Titus is the eldest son in a family of four. He shared his life's story with us: sometime back, his father was involved in a fatal argument with a neighbor, and went to prison. Titus' family became homeless as a result of this incident, and Titus could not stay in school after 8th grade due to financial difficulties. Recently, he has been working getting jobs near his home and sometimes he works at construction sites in order to earn a living. His jobs enable him to get his daily basic needs and be able to pay for his rent. Generally, Titus’ life is hard, and it is difficult for him to makes ends meet.

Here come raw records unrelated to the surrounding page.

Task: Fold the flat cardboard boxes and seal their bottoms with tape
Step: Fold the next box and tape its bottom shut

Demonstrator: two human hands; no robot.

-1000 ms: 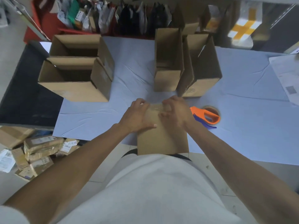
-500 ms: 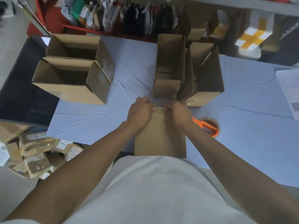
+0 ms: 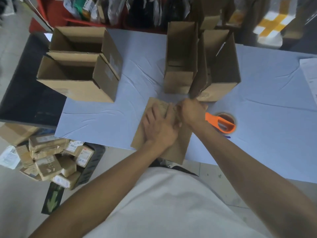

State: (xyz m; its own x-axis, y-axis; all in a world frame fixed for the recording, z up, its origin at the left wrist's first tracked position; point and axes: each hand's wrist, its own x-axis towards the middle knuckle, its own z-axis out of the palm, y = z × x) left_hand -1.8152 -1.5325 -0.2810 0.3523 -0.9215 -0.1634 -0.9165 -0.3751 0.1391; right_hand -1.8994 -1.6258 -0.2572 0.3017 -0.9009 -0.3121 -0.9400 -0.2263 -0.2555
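Both hands lay on the flat cardboard box (image 3: 161,134), left hand (image 3: 159,129) pressing flat-fingered, right hand (image 3: 190,112) curled, its hold unclear, tape dispenser (image 3: 221,123) just right.

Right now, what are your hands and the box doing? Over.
Left hand pressing flat on the cardboard box. Right hand curled at its far edge. Tape dispenser idle beside it. Nothing blocking.

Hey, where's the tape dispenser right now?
In the head view, the orange tape dispenser lies on the blue-covered table, just right of the right hand and in front of the open box.
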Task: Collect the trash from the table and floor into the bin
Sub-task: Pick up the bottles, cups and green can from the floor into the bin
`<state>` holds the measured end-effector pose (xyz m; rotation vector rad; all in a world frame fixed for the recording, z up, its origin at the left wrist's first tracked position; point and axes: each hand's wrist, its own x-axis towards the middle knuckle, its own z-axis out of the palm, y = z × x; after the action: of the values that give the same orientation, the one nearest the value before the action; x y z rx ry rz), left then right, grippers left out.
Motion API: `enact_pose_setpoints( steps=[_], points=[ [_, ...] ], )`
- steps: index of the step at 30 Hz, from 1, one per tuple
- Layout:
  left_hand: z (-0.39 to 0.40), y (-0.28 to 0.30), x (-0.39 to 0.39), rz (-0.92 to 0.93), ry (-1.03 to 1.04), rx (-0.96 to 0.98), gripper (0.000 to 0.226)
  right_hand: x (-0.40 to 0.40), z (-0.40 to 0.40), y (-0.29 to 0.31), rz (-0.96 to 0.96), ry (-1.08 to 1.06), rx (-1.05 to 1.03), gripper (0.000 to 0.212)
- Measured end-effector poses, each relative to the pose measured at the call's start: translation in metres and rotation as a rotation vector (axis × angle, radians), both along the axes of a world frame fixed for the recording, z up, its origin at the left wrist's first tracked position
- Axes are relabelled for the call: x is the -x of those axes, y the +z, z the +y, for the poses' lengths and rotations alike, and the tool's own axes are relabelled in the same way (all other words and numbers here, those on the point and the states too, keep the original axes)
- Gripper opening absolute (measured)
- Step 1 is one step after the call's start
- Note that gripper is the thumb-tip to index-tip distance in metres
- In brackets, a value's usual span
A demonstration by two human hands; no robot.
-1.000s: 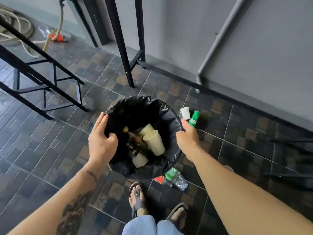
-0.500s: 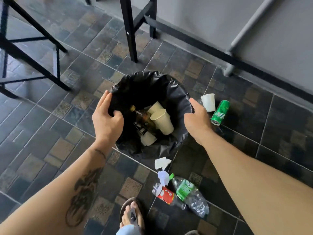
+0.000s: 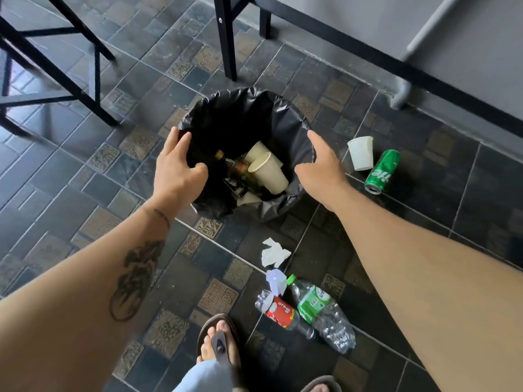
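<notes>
A bin lined with a black bag [image 3: 283,108] stands on the tiled floor, holding paper cups [image 3: 268,174] and a dark glass bottle [image 3: 237,171]. My left hand [image 3: 177,168] lies over the bin's left rim with fingers spread and holds nothing. My right hand [image 3: 322,168] hovers open just off the right rim. To the right of the bin on the floor lie a white cup [image 3: 360,152] and a green can [image 3: 382,171]. In front of the bin lie crumpled paper [image 3: 274,251], a red-labelled bottle [image 3: 278,309] and a clear green-labelled bottle [image 3: 322,312].
Black metal furniture legs stand behind the bin [image 3: 226,38] and to the left [image 3: 85,66]. A grey wall with a black rail [image 3: 396,63] and a pipe [image 3: 400,97] runs along the back right. My sandalled foot [image 3: 219,343] is near the bottles.
My right hand let go of the bin's rim and opened. My left hand loosened on the left rim. The view moved back, revealing the paper and bottles in front.
</notes>
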<state>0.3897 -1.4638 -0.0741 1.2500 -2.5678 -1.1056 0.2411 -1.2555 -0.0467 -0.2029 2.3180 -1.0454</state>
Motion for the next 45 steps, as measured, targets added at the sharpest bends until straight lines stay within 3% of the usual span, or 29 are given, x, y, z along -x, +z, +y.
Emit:
enact_pose_setpoints(
  steps=[5,8,12,19,28,34,37,39,42,45],
  points=[
    [0.067,0.037,-0.032,0.136,-0.160,0.221,0.059,-0.053,0.063,0.009,-0.078,0.062,-0.106,0.080],
    [0.121,0.043,-0.063,0.140,-0.338,0.224,0.055,-0.090,0.107,0.016,-0.157,0.102,-0.212,0.078],
    [0.183,0.013,-0.093,0.003,-0.520,0.109,0.055,-0.138,0.160,-0.004,-0.221,0.141,-0.295,0.079],
    [0.221,-0.102,-0.088,-0.305,-0.694,-0.018,0.068,-0.182,0.206,-0.105,-0.220,0.208,-0.438,0.085],
    [0.220,-0.184,-0.064,-0.683,-0.875,0.093,0.101,-0.175,0.198,-0.185,-0.102,0.433,-0.673,0.097],
    [0.229,-0.195,-0.061,-0.627,-1.000,0.317,0.109,-0.156,0.184,-0.189,-0.096,0.273,-0.656,0.060],
    [0.234,-0.197,-0.060,-0.572,-1.008,0.385,0.086,-0.142,0.185,-0.182,-0.057,0.164,-0.607,0.055],
    [0.238,-0.195,-0.064,-0.550,-1.032,0.378,0.067,-0.133,0.185,-0.176,-0.035,0.115,-0.588,0.054],
    [0.236,-0.190,-0.067,-0.539,-1.031,0.285,0.055,-0.125,0.187,-0.164,-0.007,0.074,-0.558,0.056],
    [0.225,-0.168,-0.047,-0.359,-0.895,0.181,0.049,-0.110,0.184,-0.147,0.064,-0.001,-0.489,0.057]
  ],
)
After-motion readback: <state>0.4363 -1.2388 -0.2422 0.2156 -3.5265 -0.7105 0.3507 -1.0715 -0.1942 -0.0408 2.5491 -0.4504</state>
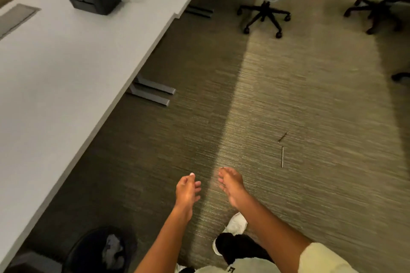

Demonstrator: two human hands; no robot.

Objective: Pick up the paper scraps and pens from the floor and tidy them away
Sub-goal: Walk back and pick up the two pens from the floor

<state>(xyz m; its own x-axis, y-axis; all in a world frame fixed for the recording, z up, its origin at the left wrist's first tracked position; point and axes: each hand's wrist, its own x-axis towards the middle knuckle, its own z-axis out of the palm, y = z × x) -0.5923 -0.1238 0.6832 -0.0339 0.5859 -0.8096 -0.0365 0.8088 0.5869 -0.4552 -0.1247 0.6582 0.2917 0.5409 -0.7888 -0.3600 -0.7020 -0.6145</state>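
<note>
Head camera is showing both hands hanging empty above the carpet (310, 106), fingers loosely spread: left hand (187, 190), right hand (231, 186). Just beyond and to the right of the right hand, a silver pen (282, 156) is lying with its long axis pointing away from the person; a darker pen (282, 137) is lying slantwise just past it. So the right hand is sitting nearer. Paper is already showing in the bin (99, 250) near the bottom-left corner.

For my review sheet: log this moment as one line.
left hand empty | right hand empty | two pens on carpet | bin holds paper
</note>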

Titus had a burn accident and his relatives rushed him to the hospital for treatment of severe burns on his hand and superficial burns on his chest and face. He has been on a daily dressing regime to lower the risk of infection and his doctor has determined that he needs a skin graft surgery in order to replace the lost skin and restore function of his right upper limb and forearm. Titus is requesting to be discharged home from the hospital without further treatment because he does not want the bill to accumulate as it will be hard to pay. However, it is critical for him to have the surgery, so that he can have the full use of his right arm. He needs $1,089 to pay for the surgery. Titus says, "Life has really been hard for me: when a problem ends, another one begins. I am so desperate, but I will not lose hope because someday things will be well. I kindly ask for your help to get well so that I may be able to continue working in order to change my current state.”